# DATA BELOW
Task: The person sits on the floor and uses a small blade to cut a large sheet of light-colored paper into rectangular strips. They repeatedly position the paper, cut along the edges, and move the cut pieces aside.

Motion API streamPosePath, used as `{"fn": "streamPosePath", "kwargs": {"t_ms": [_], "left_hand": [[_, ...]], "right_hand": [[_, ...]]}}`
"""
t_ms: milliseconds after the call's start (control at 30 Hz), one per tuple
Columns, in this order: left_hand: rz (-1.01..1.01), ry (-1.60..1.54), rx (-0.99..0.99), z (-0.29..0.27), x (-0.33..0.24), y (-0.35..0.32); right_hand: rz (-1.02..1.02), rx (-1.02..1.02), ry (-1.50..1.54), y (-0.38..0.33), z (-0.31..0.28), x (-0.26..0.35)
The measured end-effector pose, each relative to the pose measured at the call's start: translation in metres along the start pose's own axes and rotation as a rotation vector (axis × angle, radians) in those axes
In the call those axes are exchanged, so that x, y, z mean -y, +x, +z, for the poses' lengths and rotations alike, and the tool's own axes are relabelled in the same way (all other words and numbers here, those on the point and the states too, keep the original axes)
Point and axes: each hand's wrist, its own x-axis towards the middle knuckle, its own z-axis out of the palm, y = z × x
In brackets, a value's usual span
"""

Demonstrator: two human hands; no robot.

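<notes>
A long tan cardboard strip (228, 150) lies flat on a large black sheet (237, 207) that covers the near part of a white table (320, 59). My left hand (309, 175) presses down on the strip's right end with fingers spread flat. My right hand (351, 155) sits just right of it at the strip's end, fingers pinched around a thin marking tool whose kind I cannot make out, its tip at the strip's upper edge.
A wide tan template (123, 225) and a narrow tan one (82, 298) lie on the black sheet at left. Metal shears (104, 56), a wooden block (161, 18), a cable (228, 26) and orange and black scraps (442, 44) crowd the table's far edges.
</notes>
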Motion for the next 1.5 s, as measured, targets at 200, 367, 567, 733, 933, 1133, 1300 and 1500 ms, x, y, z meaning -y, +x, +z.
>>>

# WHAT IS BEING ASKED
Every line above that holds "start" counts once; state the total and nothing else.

# SOLUTION
2